To produce a novel macrolide antibiotic, which is biologically stable and effective against erythromycin-resistant Streptococcus pneumoniae constitutively expressing the erm gene, we designed and synthesized a variety of novel macrolides starting from 16-membered macrolides. Initially, metabolically stable 16-membered macrolides were produced by constructing a 4-O-alkylated cladinose moiety as a stable neutral sugar. Then, an arylalkyl group was introduced to the lactone ring to improve the antibacterial activities against resistant S. pneumoniae. Although the novel analogues, which possess an arylalkyl group at the C-3 position or the western hemisphere improved antibacterial activities against inducible resistant and efflux type S. pneumoniae, they did not have sufficient activities against constitutive erm-resistant S. pneumoniae. Further, exploration of a novel macrolactone led to identification of a unique 11-azalide framework.

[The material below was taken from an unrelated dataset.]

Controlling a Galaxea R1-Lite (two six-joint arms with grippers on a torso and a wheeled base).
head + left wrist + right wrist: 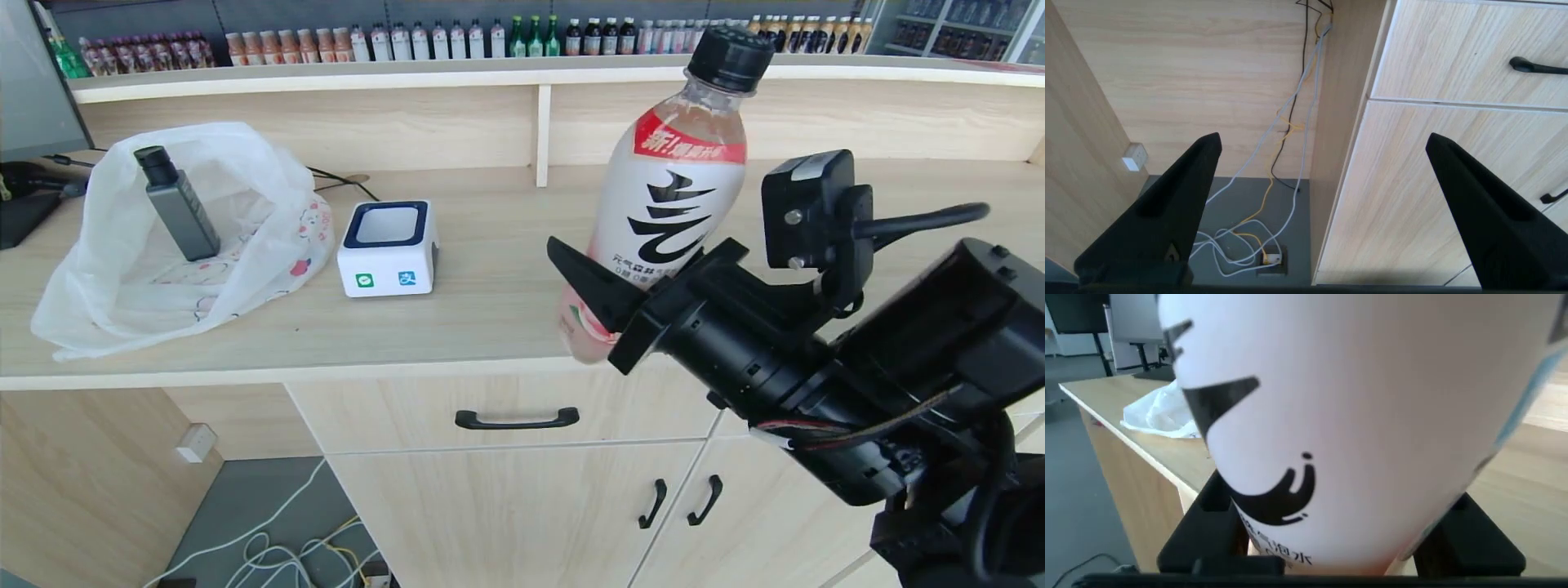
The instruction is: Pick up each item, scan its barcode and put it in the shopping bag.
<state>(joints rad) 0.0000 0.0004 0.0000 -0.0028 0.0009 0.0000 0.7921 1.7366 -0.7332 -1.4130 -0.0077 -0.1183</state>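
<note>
**Right gripper (606, 304) holding drink bottle (671, 204) at counter edge**

Shows the right jaws closed on the lower body of the drink bottle, cap up and leaning slightly, by the front edge of the counter (490, 302). Shows the left gripper (1323, 147) spread wide and empty, low before the cabinet fronts (1429, 196), above floor cables (1245, 233). Places the white scanner (385, 249) on the counter, well apart from the held bottle and just beside the shopping bag (90, 286); within the bag, leaning, a grey bottle (180, 211).
</note>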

We systematically synthesized 14- to 16-membered azalides and azalactams, and a 16-membered azalide (azalactone) was selected as a template for further medicinal chemistry. Finally, we optimized the connecting position of an arylalkyl group, structure of an arylalkyl moiety, and a neutral sugar moiety, and we synthesized a novel 15-β-substituted 16-membered 11-azalide, which was biologically stable and effective against constitutive erm-resistant S. pneumoniae.